Kaum jemand in der Szene hat ein besseres Verhältnis zu Journalisten. Champagne ist etlichen Berichterstattern freundschaftlich verbunden. Er hat vor mehr als drei Jahrzehnten in der Redaktion der Zeitschrift "France Football" gejobbt. Champagne ist ein Menschenfänger, hat als Diplomat eine exzellente Ausbildung genossen, er spricht ein halbes Dutzend Sprachen, seine kommunikativen Fähigkeiten sind bemerkenswert. Natürlich sind auch Platini und Blatter passable Kommunikatoren, doch Champagne ist in dieser Disziplin professioneller.
Er schlägt nun öffentliche Diskussionsrunden von Fifa-Präsidentschaftsanwärtern vor, auch Fernsehduelle in den größten TV-Stationen auf allen Kontinenten. Bei der letzten großen Wahl im Weltsport, der Wahl des IOC-Präsidenten, war es den sechs Kandidaten sogar untersagt, ihre Programme öffentlich zu präsentieren. Champagne wird also schon zu Beginn seiner Kampagne seinem Ruf gerecht, ein etwas anderer Kandidat zu sein. Wie sein Wahlkampf finanziert werden soll, bleibt allerdings offen.

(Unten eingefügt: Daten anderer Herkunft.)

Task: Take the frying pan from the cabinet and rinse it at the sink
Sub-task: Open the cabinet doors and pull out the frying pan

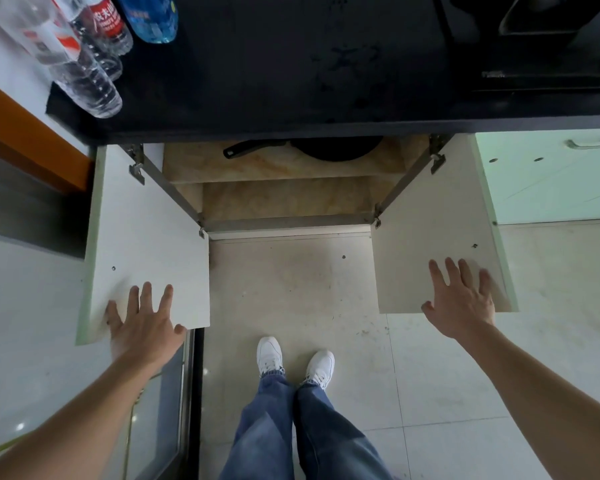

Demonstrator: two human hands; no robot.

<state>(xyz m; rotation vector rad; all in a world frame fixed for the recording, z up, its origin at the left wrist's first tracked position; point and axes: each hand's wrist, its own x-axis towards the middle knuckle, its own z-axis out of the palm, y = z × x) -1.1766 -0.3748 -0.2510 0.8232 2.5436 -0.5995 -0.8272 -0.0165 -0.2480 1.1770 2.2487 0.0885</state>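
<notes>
A black frying pan lies on the marbled shelf inside the open cabinet, its handle pointing left; the counter edge hides most of the pan. Both cabinet doors stand swung wide. My left hand lies with spread fingers against the near edge of the left door. My right hand is spread the same way over the lower edge of the right door. Neither hand holds anything. A dark sink basin shows at the top right of the black counter.
Several plastic water bottles lie at the counter's left end. A pale green cabinet door with a metal handle is to the right. My feet in white shoes stand on the tiled floor before the cabinet. A glass panel sits lower left.
</notes>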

Regel 24 könnte Probleme machen
Sollte Blatter für eine fünfte Amtszeit kandidieren, habe er selbst keine Chance, räumt Champagne ein. Weshalb sich die Frage aufdrängt, ob es ihm vielleicht doch nur darum geht, Platini und einen anderen Franzosen, den Fifa-Generalsekretär Jérôme Valcke, zu verhindern? Champagne hasst Valcke, dessen oft tölpelhaftes Vorgehen und dessen undurchsichtige Geschäfte.
Die Fifa-Regeln für Präsidentschaftskandidaten wurden 2013 geändert. Sie könnten es Champagne noch schwer machen und vielleicht Juristen beschäftigen. Denn Regel 24 besagt, dass ein Kandidat bis vier Monate vor dem Wahlkongress, also bis zum 29. Januar 2015, von mindestens fünf Nationalverbänden schriftlich unterstützt werden muss. Außerdem muss er in den fünf Jahren vor der Wahl mindestens zwei Jahre lang "eine aktive Rolle im Association Football gespielt haben".
Ob dazu auch Champagnes Berater-Mandate in Palästina oder im Kosovo zählen, bleibt offen. Er wähnt sich auf der sicheren Seite.